New clause 4—National commissioning policy for off-patent new drugs—
Where there is an off-patent, repurposed drug with strong evidence of its effectiveness in a new indication, the Secretary of State shall require NHS England to produce and disseminate a national commissioning policy.
New clause 5—Accessibility of the licensing process—
(1) The Secretary of State shall require the Medicines and Healthcare products Regulatory Agency to consult key stakeholders about steps to be taken to make the licensing process more accessible to organisations or individuals other than pharmaceutical companies.
(2) For the purposes of subsection (1), key stakeholders shall include, but not be limited to—
(a) patient organisations,
(b) medical research charities,
(c) relevant academics, and
(d) the British Generic Manufacturers Association.
New clause 6—British National Formulary: inclusion of off-patent drugs—
The Secretary of State shall require NICE and the British National Formulary (BNF) to review their processes for registering off-label uses of repurposed drugs where there is strong evidence of their effectiveness.
Amendment 10, in clause 1, page 1, line 3, after “treatments” insert “(including treatments consisting in the off-label use of medicines or the use of unlicensed medicines)”
Amendment 13, in clause 5, page 3, line 44, at end insert—
“(1A) For the purposes of section 2(2), the kinds of medical treatment that may be innovative medical treatments include (amongst other things)—
(a) the off-label use of an authorised medicinal product, and
(b) the use of a medicinal product in respect of which no marketing authorisation is in force.
(1B) In subsection (1A)(a), the reference to the off-label use of an authorised medicinal product is a reference to the use of the product—
(a) for a purpose other than one for which its use is specified,
(b) in relation to a person who is not within a description of persons for whom its use is specified, or
(c) in any other way in which its use is not specified.
(1C) In this section—
(a) ‘authorised medicinal product’ means a medicinal product in respect of which a marketing authorisation is in force;
(b) ‘marketing authorisation’ and ‘medicinal product’ have the same meanings as in the Human Medicines Regulations 2012 (S.I. 2012/1916);
(c) ‘specified’, in relation to a medicinal product, means specified in its marketing authorisation.”

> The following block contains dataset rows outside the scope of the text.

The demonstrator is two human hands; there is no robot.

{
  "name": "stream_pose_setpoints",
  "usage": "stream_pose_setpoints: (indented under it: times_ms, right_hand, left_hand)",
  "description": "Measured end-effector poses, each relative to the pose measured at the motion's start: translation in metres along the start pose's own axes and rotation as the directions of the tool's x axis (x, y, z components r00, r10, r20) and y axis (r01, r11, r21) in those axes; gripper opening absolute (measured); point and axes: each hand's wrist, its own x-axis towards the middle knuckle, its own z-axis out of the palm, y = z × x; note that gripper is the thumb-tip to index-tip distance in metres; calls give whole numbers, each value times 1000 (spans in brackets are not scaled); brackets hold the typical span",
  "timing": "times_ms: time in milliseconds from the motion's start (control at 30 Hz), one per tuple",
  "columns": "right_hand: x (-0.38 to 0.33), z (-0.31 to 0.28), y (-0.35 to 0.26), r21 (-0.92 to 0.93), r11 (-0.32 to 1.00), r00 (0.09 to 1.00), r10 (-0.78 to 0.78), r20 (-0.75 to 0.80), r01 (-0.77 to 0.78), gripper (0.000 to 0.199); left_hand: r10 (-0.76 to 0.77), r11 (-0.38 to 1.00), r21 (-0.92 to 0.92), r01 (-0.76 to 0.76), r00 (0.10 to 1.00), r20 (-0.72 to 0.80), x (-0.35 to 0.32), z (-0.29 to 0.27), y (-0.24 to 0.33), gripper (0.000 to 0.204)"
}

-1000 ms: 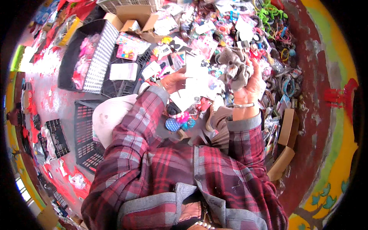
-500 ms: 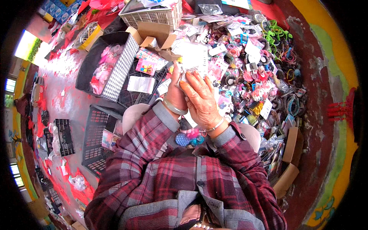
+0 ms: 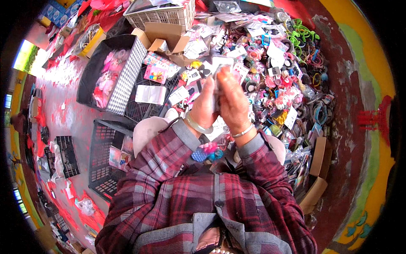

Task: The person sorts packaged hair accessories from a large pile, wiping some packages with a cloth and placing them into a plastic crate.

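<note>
In front of my chest, my left hand (image 3: 204, 105) and my right hand (image 3: 233, 100) stand palm to palm, fingers pointing away from me. Pressed between them is a clear plastic packet (image 3: 221, 62) with a whitish part; its upper end shows past my fingertips. Motion smears the fingers a little, and what lies inside the packet is hidden. Beyond and right of my hands spreads a heap of hair ties and small packaged accessories (image 3: 279, 80). Below my wrists lies a cluster of blue and pink balls (image 3: 207, 152).
Left of my hands stand a black bin with pink pieces (image 3: 132, 80), a dark crate (image 3: 98, 161) and an opened cardboard box (image 3: 169, 31). A pale basket (image 3: 163, 17) is farther off. Cardboard flaps (image 3: 319, 169) edge the heap at right, beside a painted wall (image 3: 372, 139).
My right hand has turned from lying over the left palm to facing it edge-up. The packet, earlier spread out flat and white, now stands between both palms. The view has shifted slightly.
</note>
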Motion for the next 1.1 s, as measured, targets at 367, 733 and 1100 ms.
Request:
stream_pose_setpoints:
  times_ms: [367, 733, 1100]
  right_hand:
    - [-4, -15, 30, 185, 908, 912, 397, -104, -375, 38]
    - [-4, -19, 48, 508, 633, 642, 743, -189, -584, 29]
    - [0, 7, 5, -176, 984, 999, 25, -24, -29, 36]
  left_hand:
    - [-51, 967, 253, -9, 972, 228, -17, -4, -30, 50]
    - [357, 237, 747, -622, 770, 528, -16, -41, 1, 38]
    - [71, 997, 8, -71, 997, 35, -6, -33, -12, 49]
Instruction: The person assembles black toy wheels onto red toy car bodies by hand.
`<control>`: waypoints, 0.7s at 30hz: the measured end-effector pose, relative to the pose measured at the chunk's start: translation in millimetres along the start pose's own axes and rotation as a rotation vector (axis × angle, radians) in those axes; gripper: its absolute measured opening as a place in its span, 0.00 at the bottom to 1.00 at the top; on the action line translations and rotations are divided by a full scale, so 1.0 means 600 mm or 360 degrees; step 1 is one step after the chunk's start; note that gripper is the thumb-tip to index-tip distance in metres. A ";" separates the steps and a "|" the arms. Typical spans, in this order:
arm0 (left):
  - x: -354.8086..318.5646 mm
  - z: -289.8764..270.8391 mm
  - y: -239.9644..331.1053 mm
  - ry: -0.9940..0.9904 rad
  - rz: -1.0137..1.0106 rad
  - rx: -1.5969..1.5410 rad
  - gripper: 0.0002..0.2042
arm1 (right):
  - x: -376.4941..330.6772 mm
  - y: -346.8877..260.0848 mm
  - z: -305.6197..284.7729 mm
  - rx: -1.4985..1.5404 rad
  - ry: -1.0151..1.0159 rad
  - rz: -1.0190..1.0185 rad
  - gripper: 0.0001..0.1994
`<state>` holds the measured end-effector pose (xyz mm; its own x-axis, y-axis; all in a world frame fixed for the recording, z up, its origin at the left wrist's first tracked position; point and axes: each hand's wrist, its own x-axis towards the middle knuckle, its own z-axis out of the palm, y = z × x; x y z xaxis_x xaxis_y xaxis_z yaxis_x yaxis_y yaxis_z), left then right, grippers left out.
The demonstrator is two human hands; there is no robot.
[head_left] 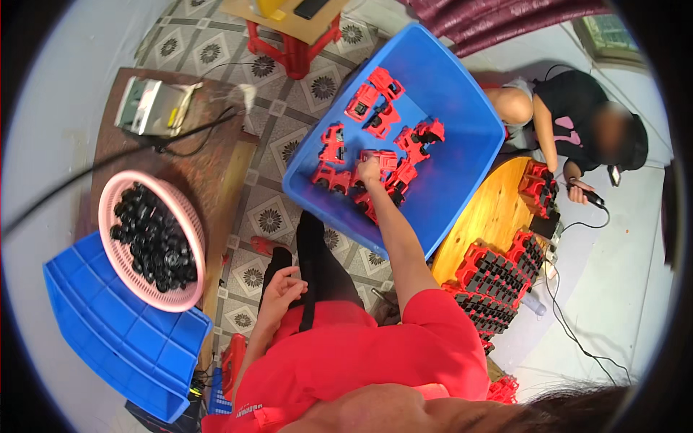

These new clauses and amendments, which I support, relate to off-patent drugs. I think it would be useful for me briefly to set out the context in which they arise. The Off-patent Drugs Bill, a private Member’s Bill that I introduced—it was debated on Second Reading on 6 November—is a UK-wide Bill that would create a duty on the Government to make cheap drugs available when pharmaceutical companies had no incentive to do so. The problem, put simply, is that if a drug is shown to be useful for a new purpose after its original patent has expired, a pharmaceutical company has no financial incentive to sponsor that off-patent treatment through the processes normally used to license it and ensure its adoption on the NHS. Those off-patent or off-label treatments are certainly available at low cost. The issue is simply that although clinicians can of course prescribe them, they tend not to be prescribed consistently across the medical sector, or indeed geographically.
The Off-patent Drugs Bill ran out of time that day, but I think it is accurate to say that the Government supported its aims but not the mechanism it proposed. None the less, in recognising that there is a problem, and with a shared position on both sides of the House on the need to encourage greater consistency in off-label prescribing, a lot of work has since been done, and on a cross-party basis. I am proud that new clause 1 stands in the name of Members from no fewer than eight political parties. The concept of encouraging greater use of off-patent drugs, and indeed my Bill, have significant support across the House and outside. I pay tribute to Jonathan Evans, the former Member for Cardiff North, who first introduced such a Bill in 2014. His successor, the current Member for Cardiff North (Craig Williams), has also supported my Bill.